## Required action
The answer should consist of every line in the material below that has the word "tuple".

## Supplied records
=======
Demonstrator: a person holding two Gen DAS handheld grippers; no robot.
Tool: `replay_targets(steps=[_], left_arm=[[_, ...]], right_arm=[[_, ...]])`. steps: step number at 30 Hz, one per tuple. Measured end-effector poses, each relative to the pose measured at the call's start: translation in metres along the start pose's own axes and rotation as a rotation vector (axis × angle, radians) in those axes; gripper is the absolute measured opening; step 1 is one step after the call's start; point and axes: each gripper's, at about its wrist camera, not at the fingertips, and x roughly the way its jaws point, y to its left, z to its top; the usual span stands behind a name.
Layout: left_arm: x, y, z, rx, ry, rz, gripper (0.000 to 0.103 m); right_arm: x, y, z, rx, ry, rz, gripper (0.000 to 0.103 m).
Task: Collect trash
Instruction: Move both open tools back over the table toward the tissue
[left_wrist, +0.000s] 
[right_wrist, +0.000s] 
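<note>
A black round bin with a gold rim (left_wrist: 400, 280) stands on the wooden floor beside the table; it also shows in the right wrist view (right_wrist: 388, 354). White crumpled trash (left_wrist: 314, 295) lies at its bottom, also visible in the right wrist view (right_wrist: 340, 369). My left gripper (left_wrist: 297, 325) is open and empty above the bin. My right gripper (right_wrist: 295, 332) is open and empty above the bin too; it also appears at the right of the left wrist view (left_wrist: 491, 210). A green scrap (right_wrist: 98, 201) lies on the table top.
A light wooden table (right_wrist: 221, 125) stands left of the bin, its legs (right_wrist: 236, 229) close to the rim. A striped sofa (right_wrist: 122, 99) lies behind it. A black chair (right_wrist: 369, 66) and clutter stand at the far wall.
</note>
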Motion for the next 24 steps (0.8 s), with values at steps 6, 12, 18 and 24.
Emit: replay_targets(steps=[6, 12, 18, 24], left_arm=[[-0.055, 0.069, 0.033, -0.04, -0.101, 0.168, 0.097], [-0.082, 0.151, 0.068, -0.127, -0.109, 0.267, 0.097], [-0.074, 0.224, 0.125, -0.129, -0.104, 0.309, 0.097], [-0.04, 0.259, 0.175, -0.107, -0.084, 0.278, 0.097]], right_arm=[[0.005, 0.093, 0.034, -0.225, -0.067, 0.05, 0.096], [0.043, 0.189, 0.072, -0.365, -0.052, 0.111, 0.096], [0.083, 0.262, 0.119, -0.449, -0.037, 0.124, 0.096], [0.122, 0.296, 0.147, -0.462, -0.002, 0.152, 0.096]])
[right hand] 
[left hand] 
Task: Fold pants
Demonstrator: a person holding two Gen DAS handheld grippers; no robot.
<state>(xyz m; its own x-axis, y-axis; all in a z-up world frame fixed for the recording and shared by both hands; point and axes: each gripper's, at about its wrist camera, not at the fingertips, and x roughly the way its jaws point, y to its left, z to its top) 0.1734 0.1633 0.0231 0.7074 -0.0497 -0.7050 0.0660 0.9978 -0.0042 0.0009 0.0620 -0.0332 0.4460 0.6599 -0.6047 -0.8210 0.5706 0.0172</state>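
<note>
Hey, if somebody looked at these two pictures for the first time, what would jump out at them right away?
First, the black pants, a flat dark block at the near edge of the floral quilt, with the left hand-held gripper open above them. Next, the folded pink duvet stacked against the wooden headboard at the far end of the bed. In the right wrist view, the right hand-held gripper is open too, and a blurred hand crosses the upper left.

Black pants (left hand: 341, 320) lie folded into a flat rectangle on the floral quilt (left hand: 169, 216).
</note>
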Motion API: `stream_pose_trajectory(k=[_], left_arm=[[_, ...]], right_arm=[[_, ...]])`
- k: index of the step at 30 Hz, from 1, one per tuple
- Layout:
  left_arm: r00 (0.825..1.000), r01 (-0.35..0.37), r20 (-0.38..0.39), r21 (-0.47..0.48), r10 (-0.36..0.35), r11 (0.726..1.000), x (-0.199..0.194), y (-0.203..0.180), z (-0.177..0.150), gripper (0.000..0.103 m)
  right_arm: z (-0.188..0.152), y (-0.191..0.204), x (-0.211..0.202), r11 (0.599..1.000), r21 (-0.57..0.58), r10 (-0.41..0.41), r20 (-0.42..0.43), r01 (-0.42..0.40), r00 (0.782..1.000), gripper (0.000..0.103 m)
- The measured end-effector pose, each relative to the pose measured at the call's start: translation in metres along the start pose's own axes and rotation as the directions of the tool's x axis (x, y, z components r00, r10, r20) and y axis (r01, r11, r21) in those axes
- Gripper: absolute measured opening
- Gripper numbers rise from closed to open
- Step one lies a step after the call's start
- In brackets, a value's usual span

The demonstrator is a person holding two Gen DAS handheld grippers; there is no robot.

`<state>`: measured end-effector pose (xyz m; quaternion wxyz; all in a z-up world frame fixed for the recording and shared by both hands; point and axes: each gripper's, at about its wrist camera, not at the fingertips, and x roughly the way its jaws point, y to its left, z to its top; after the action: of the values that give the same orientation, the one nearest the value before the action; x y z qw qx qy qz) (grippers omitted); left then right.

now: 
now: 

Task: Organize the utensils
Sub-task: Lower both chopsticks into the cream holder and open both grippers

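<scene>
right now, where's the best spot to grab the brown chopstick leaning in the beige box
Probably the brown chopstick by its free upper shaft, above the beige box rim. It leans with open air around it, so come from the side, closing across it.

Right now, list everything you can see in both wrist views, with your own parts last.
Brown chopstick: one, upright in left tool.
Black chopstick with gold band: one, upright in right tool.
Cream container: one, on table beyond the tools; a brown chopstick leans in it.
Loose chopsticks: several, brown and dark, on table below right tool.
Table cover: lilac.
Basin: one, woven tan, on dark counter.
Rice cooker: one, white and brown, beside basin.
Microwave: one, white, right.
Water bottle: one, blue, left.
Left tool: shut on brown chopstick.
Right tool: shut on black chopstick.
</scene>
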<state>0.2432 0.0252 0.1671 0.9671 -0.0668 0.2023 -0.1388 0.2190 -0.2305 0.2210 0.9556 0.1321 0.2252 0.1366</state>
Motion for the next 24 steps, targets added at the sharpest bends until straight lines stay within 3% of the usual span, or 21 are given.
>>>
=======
## Response area
Tool: `replay_targets(steps=[_], left_arm=[[_, ...]], right_arm=[[_, ...]])`. steps: step number at 30 Hz, one per tuple. Measured end-effector poses, each relative to the pose measured at the call's start: translation in metres along the start pose's own axes and rotation as a rotation vector (axis × angle, radians) in those axes; gripper is the absolute measured opening; step 1 is one step after the call's start; point and axes: each gripper's, at about its wrist camera, not at the fingertips, and x roughly the way its jaws point, y to its left, z to its top; the usual span stands behind a name.
- k: index of the step at 30 Hz, from 1, one per tuple

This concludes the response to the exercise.